Anthropometric profiles of children with congenital heart disease

Mondal Swagata1, Joy L P D’Souza2

1Dr Swagata Mondal, Department of Paediatrics, 2Dr Joy Liston Pratap D’Souza, Associate Professor, Department of Paediatrics, both are affiliated with Vydehi Institute Medical Sciences and Research Centre, Bengaluru, Karnataka, India

Address for Correspondence: Joy L P D’Souza, Associate Professor, Department of Paediatrics, Vydehi Institute of Medical Sciences and Research Centre, Whitefield, Bangalore. Email id:paedia_joy2058@vimsmail.com

Abstract

Background: Congenital heart disease (CHD) is often associated with malnutrition and failure to thrive in children. Children with congenital heart diseases are frequently undernourished irrespective of cardiac defect and presence or absence of cyanosis. The aim of the study is to assess the effect of CHD on growth and nutrition and to identify the areas of growth affected with reference to different anthropometric measurements. Materials and Method: A case control observational study was carried out in children aged 0-14 years old with CHD in the Department of Paediatrics at Vydehi Institute of Medical Sciences and Research Centre Bangalore. All patients underwent an anthropometric evaluation (weight, height/length, head circumference, mid-arm circumference, triceps and subscapular skin fold thickness) and standard growth charts (NCHS and WHO) were used accordingly. Results: We had total of 50 patients, 34 (68%) had acyanotic congenital malformation, while 16 (32%) had cyanotic cardiac malformation. Majority, 18(82%) out of 22 cases above 5 years with CHD were underweight. Left to right shunt children with acyanotic malformation were tended to have acute malnutrition and stunting was more severe in children with cyanotic defects, with 100% of them affected. Majority of the children (42%) were undernourished with mid arm circumference below 13.5cms. Conclusion: A significantly higher, that is, 82% were underweight and 86% were stunted among children with congenital heart disease. In conclusion it can be stated that children with congenital heart disease have highly statistically significant growth retardation (P<0.001) by student t- test.
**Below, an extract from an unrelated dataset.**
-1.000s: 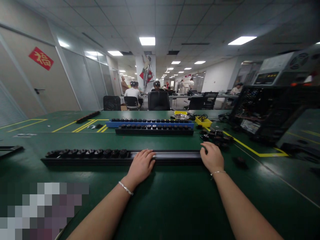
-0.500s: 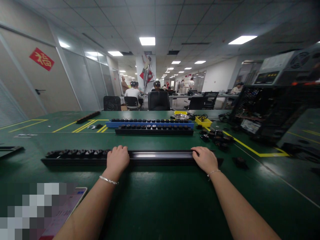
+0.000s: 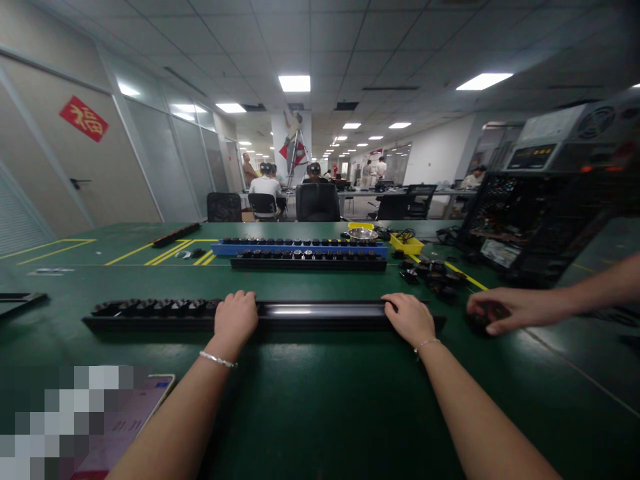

Key words: Congenital Heart Disease, Underweight, Stunting

Manuscript received: 10th July 2016, Reviewed: 24th July 2016
Author Corrected: 5th August 2016, Accepted for Publication: 19th August 2016

Introduction

Congenital cardiovascular defects, also known as congenital heart defects (CHD), are structural problems that arise from abnormal formation of the heart or major blood vessels present from birth or manifesting any time after birth or may not manifest at all. The overall incidence of congenital malformation in live birth is 0.8% [1]. CHD comprise about 30% of all congenital malformation in the new born [2].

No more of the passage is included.